A* is different, since it’s an informed search and therefore uses a heuristic. It uses the heuristic mentioned above, the distance from where each tile should be to where it currently is. It’s therefore optimal, but it also needs a more complicated data structure, a heap. This is essentially a priority queue, where each item in the queue also has some number that helps sort it, and determines what’s next going to leave the heap when you pop something off of it. In this case, the number that determines the sorting is the f(n) = g(n) + h(n) mentioned above (g being the moves taken so far, h being the heuristic at that state).

When I implement it naively, BFS and A* go pretty easily. But DFS is taking a tonnnn of time. What’s up?

I’m guessing it has to do with searching through states already visited. Yep: searching through a list takes O(n) time, whereas a python set takes O(1) time to check if something’s in it.

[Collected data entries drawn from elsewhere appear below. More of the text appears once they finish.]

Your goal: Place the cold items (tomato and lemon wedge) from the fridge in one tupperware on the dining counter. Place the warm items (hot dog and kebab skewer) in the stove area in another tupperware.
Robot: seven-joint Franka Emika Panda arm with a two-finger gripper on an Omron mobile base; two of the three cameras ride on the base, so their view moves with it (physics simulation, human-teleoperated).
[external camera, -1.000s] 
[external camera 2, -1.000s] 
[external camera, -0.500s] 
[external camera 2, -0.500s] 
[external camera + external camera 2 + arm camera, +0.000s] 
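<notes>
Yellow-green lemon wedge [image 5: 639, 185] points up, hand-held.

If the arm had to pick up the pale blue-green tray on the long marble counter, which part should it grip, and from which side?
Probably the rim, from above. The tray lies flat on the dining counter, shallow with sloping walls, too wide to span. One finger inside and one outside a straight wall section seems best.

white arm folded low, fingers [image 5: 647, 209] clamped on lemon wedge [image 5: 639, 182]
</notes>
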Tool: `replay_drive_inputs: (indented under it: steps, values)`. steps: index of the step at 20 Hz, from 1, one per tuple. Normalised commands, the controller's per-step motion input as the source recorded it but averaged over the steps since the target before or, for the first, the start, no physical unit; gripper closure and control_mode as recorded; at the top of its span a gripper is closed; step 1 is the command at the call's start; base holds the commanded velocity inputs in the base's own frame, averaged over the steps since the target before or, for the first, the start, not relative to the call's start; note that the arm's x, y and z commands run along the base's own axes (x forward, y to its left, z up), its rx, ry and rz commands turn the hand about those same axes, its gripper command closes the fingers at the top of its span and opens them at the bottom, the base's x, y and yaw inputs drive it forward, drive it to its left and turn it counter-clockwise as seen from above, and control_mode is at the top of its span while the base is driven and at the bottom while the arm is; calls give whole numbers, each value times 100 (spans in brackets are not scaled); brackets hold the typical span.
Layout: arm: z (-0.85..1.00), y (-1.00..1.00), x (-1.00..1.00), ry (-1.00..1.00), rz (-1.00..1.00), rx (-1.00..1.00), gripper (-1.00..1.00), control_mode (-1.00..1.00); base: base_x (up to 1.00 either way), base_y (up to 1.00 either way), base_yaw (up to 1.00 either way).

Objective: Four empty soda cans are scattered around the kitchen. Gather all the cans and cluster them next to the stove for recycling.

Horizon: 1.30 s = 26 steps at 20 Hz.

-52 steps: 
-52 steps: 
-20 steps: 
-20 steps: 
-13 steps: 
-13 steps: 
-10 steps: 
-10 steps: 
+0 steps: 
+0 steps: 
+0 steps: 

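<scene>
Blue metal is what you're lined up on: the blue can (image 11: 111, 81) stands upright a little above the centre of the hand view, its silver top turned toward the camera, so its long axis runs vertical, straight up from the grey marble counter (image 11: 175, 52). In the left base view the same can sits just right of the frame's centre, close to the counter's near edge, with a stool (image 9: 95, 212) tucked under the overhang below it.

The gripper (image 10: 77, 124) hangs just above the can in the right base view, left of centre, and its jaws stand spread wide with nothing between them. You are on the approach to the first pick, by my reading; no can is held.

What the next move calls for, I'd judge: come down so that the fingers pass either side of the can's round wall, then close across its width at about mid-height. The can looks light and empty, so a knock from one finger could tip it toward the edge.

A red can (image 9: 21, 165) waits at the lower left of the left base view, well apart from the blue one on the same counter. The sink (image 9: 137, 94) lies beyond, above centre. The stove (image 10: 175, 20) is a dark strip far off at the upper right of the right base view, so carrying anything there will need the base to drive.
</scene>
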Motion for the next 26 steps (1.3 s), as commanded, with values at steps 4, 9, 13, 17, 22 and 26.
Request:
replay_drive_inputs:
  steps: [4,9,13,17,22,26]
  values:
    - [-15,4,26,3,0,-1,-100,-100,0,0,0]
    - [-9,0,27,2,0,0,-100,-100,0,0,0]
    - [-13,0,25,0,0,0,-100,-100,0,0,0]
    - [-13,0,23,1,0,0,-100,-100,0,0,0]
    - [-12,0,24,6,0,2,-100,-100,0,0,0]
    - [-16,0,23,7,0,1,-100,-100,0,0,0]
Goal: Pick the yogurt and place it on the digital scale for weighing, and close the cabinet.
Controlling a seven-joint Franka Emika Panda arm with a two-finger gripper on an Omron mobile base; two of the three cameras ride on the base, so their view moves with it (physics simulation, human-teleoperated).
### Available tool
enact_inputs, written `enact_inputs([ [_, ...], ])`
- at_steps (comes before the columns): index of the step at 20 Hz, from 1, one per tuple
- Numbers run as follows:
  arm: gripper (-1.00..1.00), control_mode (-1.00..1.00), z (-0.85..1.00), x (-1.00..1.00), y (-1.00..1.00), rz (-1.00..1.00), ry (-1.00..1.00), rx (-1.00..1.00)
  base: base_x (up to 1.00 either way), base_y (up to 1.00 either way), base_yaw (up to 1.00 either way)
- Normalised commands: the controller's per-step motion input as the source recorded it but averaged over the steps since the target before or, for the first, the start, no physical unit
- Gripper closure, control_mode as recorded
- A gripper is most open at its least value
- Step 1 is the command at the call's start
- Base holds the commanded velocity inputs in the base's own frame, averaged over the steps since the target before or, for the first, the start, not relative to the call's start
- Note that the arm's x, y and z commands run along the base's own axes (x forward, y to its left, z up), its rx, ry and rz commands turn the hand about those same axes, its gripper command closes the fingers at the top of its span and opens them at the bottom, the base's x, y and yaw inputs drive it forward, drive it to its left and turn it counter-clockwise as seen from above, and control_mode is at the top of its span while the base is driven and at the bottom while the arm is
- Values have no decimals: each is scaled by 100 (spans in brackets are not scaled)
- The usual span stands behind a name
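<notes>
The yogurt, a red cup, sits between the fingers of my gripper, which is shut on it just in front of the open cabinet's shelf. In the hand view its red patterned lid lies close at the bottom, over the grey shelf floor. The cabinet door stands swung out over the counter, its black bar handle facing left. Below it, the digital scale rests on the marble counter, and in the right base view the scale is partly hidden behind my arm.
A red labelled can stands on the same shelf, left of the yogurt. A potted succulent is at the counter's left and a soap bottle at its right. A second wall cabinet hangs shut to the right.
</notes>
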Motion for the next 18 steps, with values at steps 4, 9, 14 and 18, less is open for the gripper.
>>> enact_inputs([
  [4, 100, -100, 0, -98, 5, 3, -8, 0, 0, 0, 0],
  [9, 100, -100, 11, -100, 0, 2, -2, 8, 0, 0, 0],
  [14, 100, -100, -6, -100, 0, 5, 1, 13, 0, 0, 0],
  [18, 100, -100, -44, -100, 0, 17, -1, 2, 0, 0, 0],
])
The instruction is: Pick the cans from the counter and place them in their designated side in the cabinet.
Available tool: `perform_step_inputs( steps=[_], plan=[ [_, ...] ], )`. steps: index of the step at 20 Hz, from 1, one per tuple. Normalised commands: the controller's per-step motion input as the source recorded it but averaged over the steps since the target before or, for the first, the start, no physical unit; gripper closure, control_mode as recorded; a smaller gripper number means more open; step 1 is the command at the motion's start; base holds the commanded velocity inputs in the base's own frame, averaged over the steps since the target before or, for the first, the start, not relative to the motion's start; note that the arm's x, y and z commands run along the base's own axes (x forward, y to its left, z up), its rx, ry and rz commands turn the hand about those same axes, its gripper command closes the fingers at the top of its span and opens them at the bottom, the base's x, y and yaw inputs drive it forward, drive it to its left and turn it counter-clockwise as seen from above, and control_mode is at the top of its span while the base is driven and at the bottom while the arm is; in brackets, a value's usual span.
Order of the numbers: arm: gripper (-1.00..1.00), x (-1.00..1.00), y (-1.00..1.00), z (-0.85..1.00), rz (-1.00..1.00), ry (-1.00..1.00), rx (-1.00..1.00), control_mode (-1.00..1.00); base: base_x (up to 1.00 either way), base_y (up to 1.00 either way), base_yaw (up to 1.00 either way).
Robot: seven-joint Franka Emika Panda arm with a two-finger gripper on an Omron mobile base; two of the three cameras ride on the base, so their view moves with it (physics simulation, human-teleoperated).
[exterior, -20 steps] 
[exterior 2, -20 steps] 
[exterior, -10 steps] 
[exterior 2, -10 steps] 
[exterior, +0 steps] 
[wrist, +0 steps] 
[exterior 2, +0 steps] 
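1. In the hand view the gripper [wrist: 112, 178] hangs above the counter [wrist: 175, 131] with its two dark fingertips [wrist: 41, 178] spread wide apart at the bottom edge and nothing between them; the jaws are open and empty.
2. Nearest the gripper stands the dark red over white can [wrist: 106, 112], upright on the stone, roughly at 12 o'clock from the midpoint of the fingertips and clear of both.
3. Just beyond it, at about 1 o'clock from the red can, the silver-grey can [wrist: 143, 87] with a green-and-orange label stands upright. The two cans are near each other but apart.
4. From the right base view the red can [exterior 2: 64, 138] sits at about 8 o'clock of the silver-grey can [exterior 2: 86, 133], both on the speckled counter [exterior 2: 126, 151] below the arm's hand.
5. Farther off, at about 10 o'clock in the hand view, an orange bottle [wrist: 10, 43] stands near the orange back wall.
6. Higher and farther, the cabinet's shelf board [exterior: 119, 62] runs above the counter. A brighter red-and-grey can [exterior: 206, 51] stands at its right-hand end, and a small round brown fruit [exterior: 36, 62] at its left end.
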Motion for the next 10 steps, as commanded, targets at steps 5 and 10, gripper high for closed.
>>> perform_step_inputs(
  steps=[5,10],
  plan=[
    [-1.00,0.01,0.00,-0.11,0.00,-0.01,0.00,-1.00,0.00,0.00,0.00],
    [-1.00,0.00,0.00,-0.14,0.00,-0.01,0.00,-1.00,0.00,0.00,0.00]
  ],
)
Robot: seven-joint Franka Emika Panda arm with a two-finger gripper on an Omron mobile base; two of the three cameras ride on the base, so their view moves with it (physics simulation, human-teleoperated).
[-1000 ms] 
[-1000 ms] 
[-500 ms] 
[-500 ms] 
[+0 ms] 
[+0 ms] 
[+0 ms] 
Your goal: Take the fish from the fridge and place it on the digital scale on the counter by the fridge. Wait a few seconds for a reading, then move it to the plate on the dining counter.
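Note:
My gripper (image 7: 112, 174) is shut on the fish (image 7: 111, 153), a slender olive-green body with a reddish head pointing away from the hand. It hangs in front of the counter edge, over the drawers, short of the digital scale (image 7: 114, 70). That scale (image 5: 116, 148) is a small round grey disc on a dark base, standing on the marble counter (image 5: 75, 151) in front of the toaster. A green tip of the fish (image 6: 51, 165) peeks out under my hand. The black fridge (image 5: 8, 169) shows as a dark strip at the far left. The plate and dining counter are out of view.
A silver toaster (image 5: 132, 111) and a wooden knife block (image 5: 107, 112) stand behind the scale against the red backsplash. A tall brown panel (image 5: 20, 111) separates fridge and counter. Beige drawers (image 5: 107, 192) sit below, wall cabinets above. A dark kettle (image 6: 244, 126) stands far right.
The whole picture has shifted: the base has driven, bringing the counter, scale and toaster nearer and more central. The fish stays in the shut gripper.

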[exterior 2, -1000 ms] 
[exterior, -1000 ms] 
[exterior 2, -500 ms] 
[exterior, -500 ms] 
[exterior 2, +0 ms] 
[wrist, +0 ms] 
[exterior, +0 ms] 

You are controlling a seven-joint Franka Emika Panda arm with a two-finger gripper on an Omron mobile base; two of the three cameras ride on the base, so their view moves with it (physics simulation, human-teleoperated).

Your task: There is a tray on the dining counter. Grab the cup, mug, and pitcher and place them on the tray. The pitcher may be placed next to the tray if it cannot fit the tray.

That’s a speed problem. The other key insight to a common stumbling block is that you need the actual path (that is, ‘Left’, ‘Up’, ‘Up’, …) for when you actually do find the goal state. Naively, this isn’t too bad: you just have a list of the moves taken (moveList), alongside the board state (you can even package them together into a tuple so the frontier pops them out together), and when you perform a move, you append that move to moveList, and push that into the frontier along with the state.

However, if you try this (I noticed it with DFS but it could happen with the others maybe) you’ll quickly notice a problem. Take this simple example, for which the solution is only 3 moves:

However, due to how DFS works, it ends up going extraordinarily deep in the tree, if you look at the answer:

You have to keep the moveList for each state. If a path it explores goes to depth 66,125, that means there are in the very rough ballpark of 2^66125 moveLists, each 66,000 long, to keep track of. Of course, that 66,125 deep branch in the tree is probably very sparse, but whatever it is, it ends up being huge. So you basically can’t keep track of the whole moveList for each node. What you can do, is keep track of every single move you take throughout the whole search. Then, as long as you know the current depth (N) you’re at (so, you will have to keep track of this for each board, but it’s a single number), you can just look at the last N moves that were taken in that total moveList.

Welp, pretty straightforward. I get all the right solutions, but unfortunately there’s some weird quirk where my BFS gets a very off value for nodes_expanded (even though the answer is correct). The thing is, nodes_expanded can be defined in a few ways, and they’re not totally clear about it. They say somewhere that it’s the number of nodes that are popped off your queue, but this doesn’t seem to work for me. Looking at the discussion questions, it seems like a bunch of other people have the same confusion, even getting the exact same wrong nodes_expanded as me. Weird!